Anta Sports (2020.HK): Q1 turnover growth rate is in line with expectations, and the discount rate continues to improve

中信建投證券 ·  Apr 19

Core views

24Q1 Anta's main brand saw significant growth in the number of units, inventory sales ratio and discount rate in the same period last year; the Anta brand discount rate was at a healthy level; the completion rate in March was higher than in January-January, and sales are expected to accelerate in the second quarter, and sales are expected to accelerate; the FILA brand's Q1 sales volume grew higher, and the offline sales performance was superior to Kids, Fusion, and e-commerce logistics. The discount rate for online and offline businesses was narrowing; the total turnover rate for other brands increased by 25% to 30% year on year, of which 20% increase was 20% +, Kolon 50% + growth. Looking forward to 24 years: 1) FILA and Anta's main brands are expected to see low double-digit growth, and store opening will accelerate; 2) gross margin will fluctuate due to discount rates. Sales expenses are expected to rise slightly during the '24 Olympics, and OP Margin will decline slightly. Improved performance after Amer's listing and one-time non-cash income from listing will contribute to significant performance growth.

occurrences

The company released its operating performance report for the first quarter of 2024: The retail sales of the Anta brand, FILA brand, and all other brands achieved positive year-on-year growth in the number of medium units, positive growth in the number of high units, and positive growth of 25%-30%, respectively.

Brief review

24Q1 by brand:

1) Anta's main brand: There was an increase in Q1 under a high base in the same period last year, and the inventory ratio and discount rate were at a healthy level. Under a high base, the number of units of Anta's main brand turnover increased in 24Q1. Among them, large goods and children increased slightly; the company continued to promote online growth of 20%-25% in 24Q1. On a monthly basis, the March completion rate is expected to increase compared to January-January. The 24Q1 inventory sales ratio is less than 5 months, omni-channel discounts are at a good level, and the Anta brand discount rate has narrowed. Product-side companies will continue to strengthen the layout of mass products and continuously improve product expertise; the channel side will comprehensively improve offline single-store sales efficiency and refurbish existing stores to suit the mass market.

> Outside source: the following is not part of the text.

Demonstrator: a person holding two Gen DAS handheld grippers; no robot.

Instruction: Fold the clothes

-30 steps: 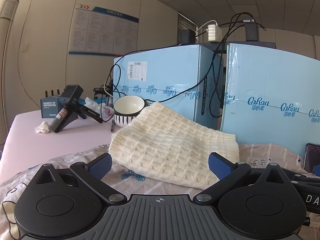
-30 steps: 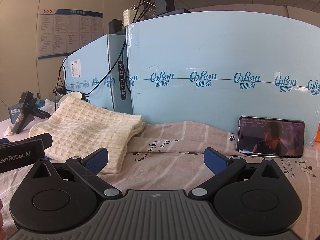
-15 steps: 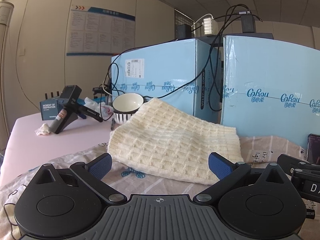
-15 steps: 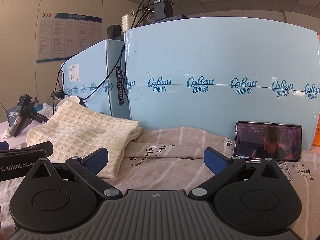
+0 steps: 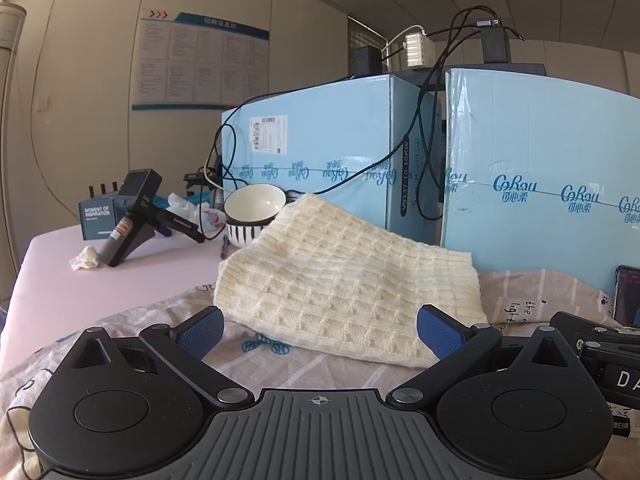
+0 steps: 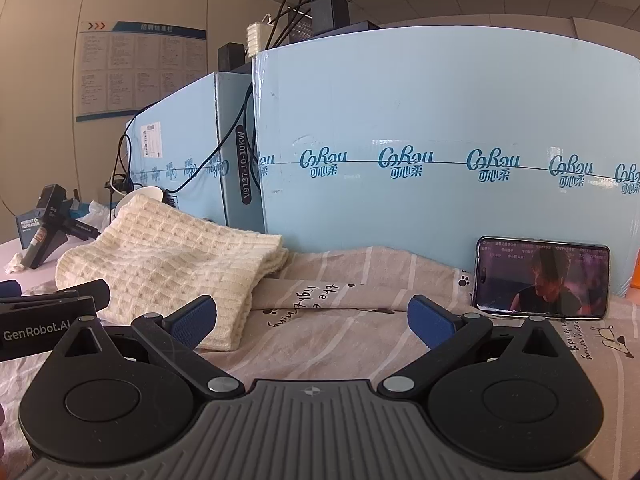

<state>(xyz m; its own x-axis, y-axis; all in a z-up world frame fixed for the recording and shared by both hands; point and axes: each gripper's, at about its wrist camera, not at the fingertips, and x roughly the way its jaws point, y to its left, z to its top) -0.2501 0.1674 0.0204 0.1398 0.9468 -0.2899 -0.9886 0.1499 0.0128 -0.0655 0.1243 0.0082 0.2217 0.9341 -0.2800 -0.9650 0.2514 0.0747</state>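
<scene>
A cream knitted sweater [image 5: 344, 280] lies folded on the striped, printed bedsheet [image 5: 304, 364], its far end leaning up against a bowl. It also shows in the right wrist view [image 6: 168, 264], left of centre. My left gripper [image 5: 320, 330] is open and empty, just in front of the sweater's near edge. My right gripper [image 6: 312, 320] is open and empty, to the right of the sweater over the sheet [image 6: 344, 308]. The left gripper's body shows at the left edge of the right wrist view [image 6: 44, 320].
Two big light-blue cartons [image 5: 528, 200] stand close behind the sweater. A phone [image 6: 542, 278] with a video playing leans on the right carton. A white bowl [image 5: 254, 210], a black handheld device [image 5: 134, 216], a crumpled tissue [image 5: 85, 259] and a small blue box [image 5: 98, 218] sit at the far left.
Both grippers have drawn back slightly and the views have tilted up a little. The sweater has not moved. Both stay open.
</scene>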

2) FILA brand: Q1 e-commerce traffic increased significantly, discount rates improved, and channel efficiency continued to improve. FILA's 24Q1 saw a high year-on-year increase in the number of units. It is expected that offline bulk products will perform better than Kids and Fusion, mainly due to sales growth brought about by optimizing the store image. Fusion and Kids were mainly affected by net store closures in 2023; overall online growth was 25%.

At the end of 2024Q1, the FILA brand inventory sales ratio is expected to be between 4-5, and discounts will continue to improve. FILA online discounts will improve by 3 percentage points, and offline discounts will improve by 1 percentage point.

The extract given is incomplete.